Author:
Jason Lomberg, North American Editor, PSD
Date
04/24/2024
Welcome to the May issue!
Hopefully, none of you suffered ocular damage when three celestial bodies aligned, some folks prophesized the apocalypse, and others just shrugged their shoulders.
Though given the higher-than-average education level of our readers, I’ll just assume most of you took proper precautions and didn’t sprout super powers or end up like Daredevil!
This month focuses on artificial intelligence, specifically “Powering AI,” and amongst all the recent developments, an especially intriguing story is a massive effort to upskill workers – mainly to stay level with all the changes wrought by AI.
On April 4th, nine companies – led by Cisco and including Google, IBM, Intel and Microsoft – formed the AI-Enabled Information and Communication Technology (ICT) Workforce Consortium, with the stated goal of evaluating "how AI is changing the jobs and skills workers need to be successful."
The consortium vowed to produce a report analyzing the impact of AI on 56 ICT job roles.
"These job roles include 80% of the top 45 ICT job titles garnering the highest volume of job postings for the period February 2023-2024 in the United States and five of the largest European countries by ICT workforce numbers,” claimed the consortium.
While every major tech company has been extolling the virtues of AI, one would hope they’d lean heavier on upskilling than “labor replacement” (i.e., AI-fostered layoffs).
Either way, most of the companies in the consortium already have lofty goals for cultivating the workforce of the future – like IBM’s pledge to ensure that 30 million people have advanced digital skills by 2030 (including 2 million in AI), with Intel advancing a similar goal.
Across the pond, Google is spending 25 million Euros (about $27 million USD) on AI training and skills for a broad swath of Europeans.

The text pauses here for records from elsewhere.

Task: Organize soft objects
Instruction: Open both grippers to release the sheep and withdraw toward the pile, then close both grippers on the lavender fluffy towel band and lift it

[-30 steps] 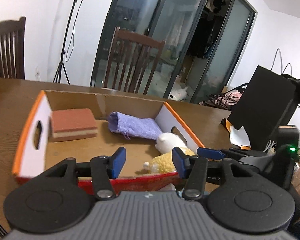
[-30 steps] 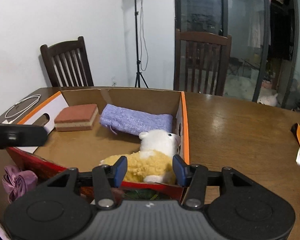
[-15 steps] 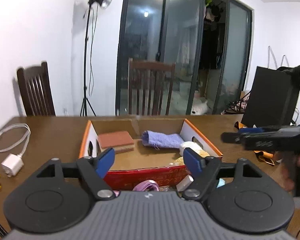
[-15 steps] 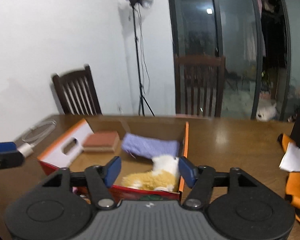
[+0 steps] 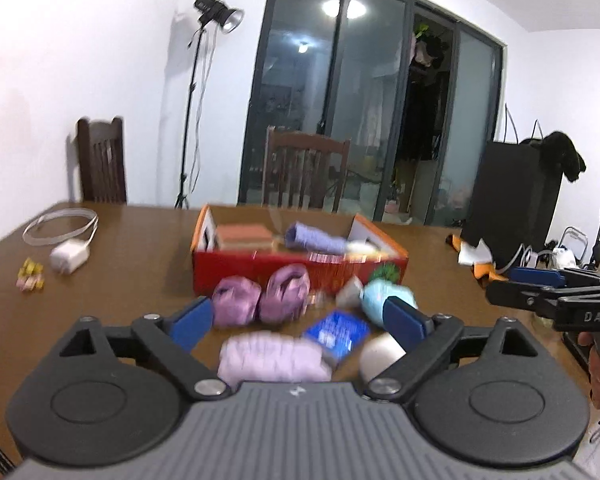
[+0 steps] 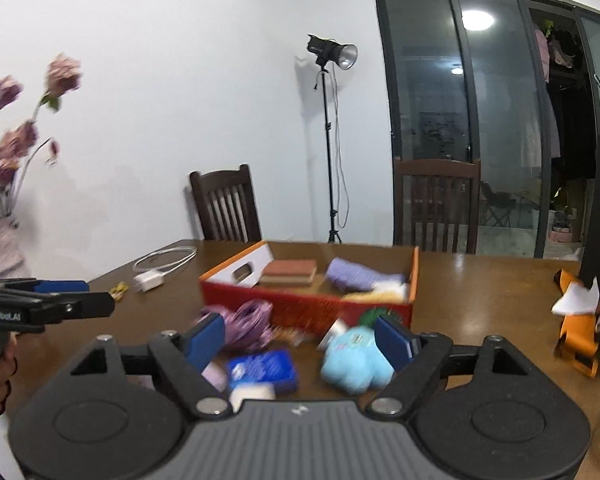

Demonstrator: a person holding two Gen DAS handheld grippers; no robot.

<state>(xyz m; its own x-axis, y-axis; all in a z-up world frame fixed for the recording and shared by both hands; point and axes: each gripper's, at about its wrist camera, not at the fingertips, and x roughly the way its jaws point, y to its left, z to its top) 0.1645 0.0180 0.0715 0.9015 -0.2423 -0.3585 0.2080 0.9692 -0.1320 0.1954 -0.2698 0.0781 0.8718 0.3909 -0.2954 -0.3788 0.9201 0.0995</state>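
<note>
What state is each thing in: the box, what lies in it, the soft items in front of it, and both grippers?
Cardboard box: open-topped, upright on the table.
Sponge: lying flat in the box.
Purple pouch: lying in the box.
Blue plush: on the table, outside the box.
Purple bundles: on the table, outside the box.
Left gripper: just opened wide, empty.
Right gripper: just opened wide, empty.

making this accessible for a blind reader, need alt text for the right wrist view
The open right tool hangs empty above a wooden table, over a light blue plush toy, a blue packet and purple items. Behind them stands a red cardboard box holding soft things.
</note>
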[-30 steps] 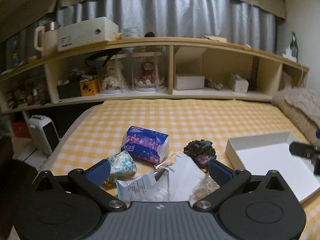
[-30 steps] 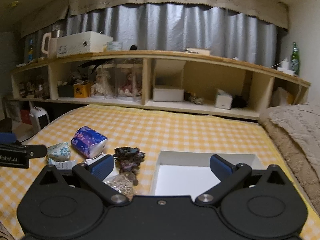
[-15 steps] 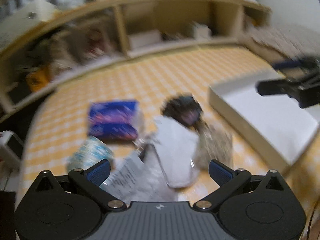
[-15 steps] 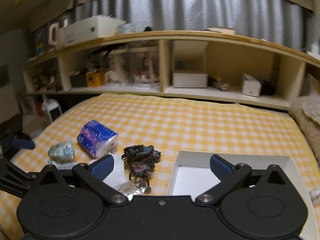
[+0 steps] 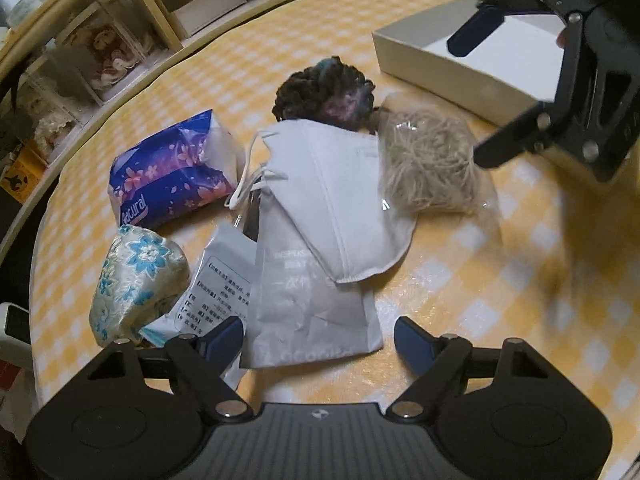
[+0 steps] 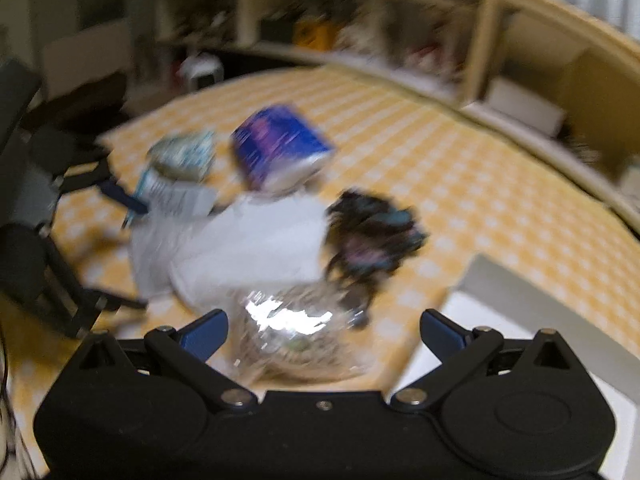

The World Economic Forum is more tepid – its “Future of Jobs Report” projects that automation will create 97 million new jobs, though that’ll come at the expense of 85 million displaced jobs.
LinkedIn's 2020 Emerging Jobs Report noted a 74% annual increase in AI-related job listings, including and especially machine learning engineers, data scientists and AI researchers. Incidentally, Forbes observes that AI could actually help reduce entrenched biases in the hiring (and career-advancement) process.
As per usual, this month’s issue contains a carefully-curated selection of articles on the topic du jour, including Vicor’s piece on generative AI, “Helping to Tame the Most Power-Intensive Computing Application on Earth.”
We’re all familiar with generative AI – tools pumping out images, videos, text, and data in response to specific prompts – and its potential, but it also “comes with staggering energy and greenhouse gas costs,” as Vicor points out.